**What to produce:**
What lines of the material hold the string "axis"? Pull each of them out.

**Information shown:**
#####

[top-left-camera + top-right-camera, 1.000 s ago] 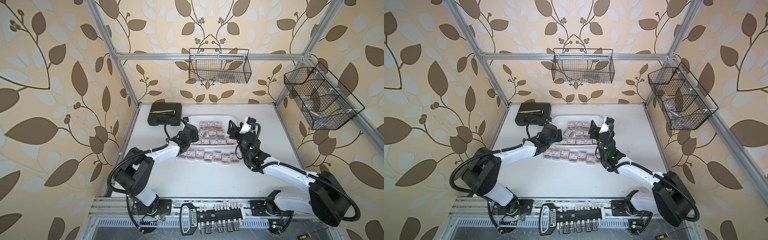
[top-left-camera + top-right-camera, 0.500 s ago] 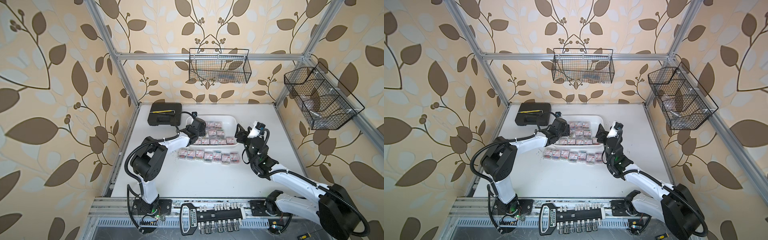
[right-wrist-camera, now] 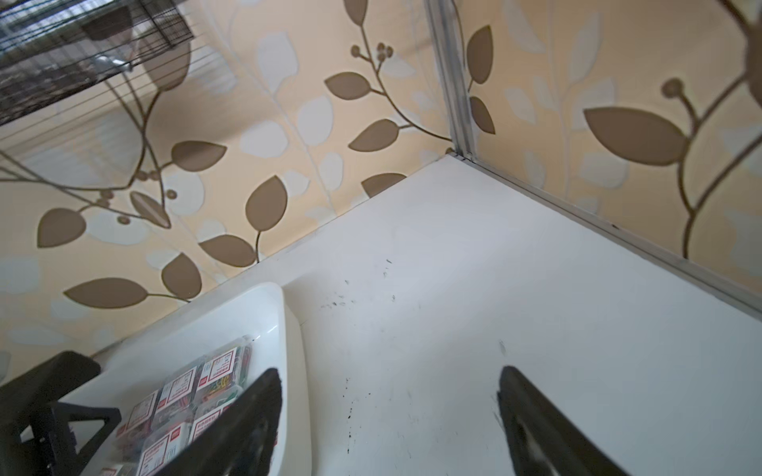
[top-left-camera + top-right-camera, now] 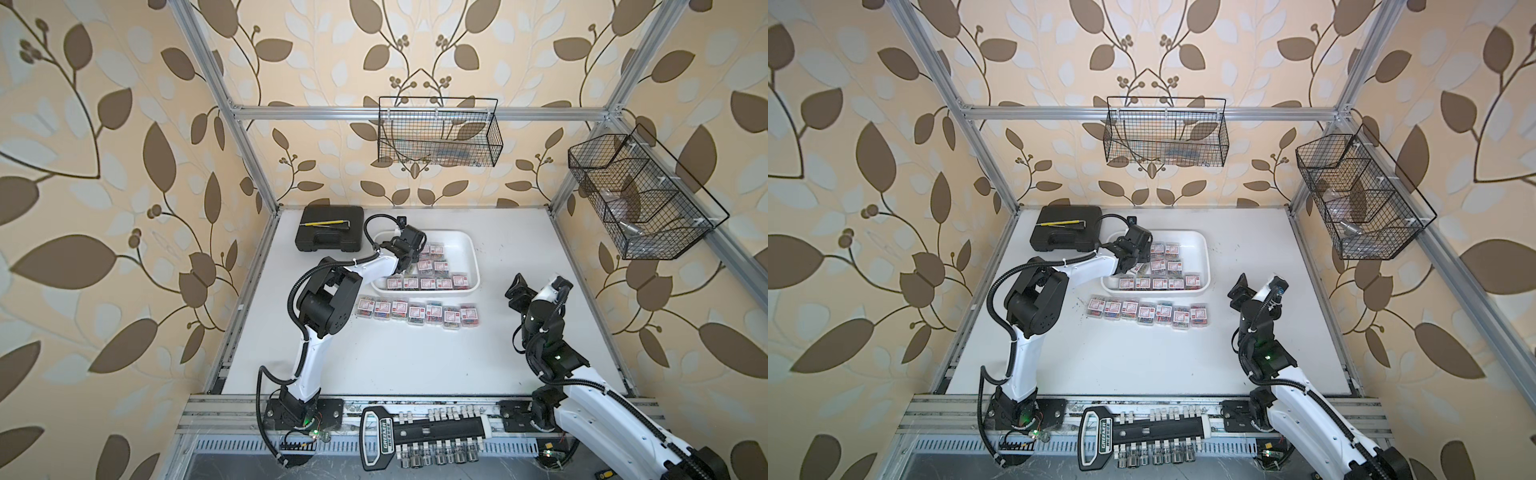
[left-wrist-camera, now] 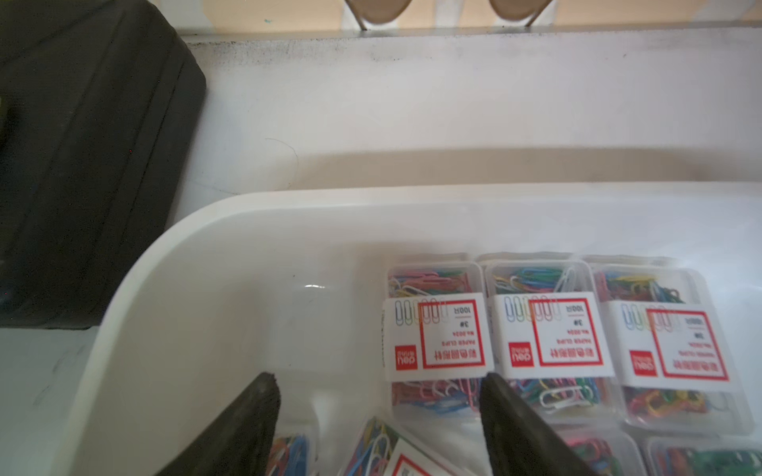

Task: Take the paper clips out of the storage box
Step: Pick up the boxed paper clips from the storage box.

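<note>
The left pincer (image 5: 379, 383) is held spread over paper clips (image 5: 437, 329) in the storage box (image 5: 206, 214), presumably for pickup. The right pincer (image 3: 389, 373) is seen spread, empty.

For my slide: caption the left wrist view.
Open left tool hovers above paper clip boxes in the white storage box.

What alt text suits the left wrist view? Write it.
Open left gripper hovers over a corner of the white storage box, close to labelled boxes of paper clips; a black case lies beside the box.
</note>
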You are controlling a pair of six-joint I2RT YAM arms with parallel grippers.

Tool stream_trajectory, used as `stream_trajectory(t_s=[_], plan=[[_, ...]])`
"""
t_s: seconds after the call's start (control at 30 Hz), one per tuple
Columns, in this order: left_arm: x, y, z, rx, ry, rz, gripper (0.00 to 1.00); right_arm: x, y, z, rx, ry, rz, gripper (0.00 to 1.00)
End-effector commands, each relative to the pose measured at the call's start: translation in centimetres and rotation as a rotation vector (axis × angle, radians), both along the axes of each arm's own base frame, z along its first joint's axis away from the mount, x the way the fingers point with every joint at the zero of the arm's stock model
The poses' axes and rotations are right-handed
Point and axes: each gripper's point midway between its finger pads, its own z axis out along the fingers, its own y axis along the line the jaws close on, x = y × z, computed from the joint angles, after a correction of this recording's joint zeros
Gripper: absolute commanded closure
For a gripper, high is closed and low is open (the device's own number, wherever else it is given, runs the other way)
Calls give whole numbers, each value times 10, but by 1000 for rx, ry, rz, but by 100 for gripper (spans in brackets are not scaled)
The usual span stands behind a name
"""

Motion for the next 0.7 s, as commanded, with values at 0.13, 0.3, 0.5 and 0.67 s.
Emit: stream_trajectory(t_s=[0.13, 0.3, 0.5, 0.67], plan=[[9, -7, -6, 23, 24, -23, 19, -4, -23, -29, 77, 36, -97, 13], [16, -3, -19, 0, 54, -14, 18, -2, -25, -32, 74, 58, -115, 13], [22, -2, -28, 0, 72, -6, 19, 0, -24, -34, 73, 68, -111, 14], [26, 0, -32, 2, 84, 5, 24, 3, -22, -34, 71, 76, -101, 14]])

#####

**Finished task:**
End-effector commands, each relative to the pose measured at the call's start: translation in centimetres and rotation as a rotation vector (axis × angle, radians), both along the axes of each arm's own base frame, z along its first joint's axis away from the mount, x the way the fingers point with every joint at the zero of the arm's stock model
Point and axes: each gripper's point midway between its finger pads, its own z axis out along the fingers, its own y axis along the line the jaws close on, x = y × z, computed from the joint angles, after a correction of this recording's joint zeros

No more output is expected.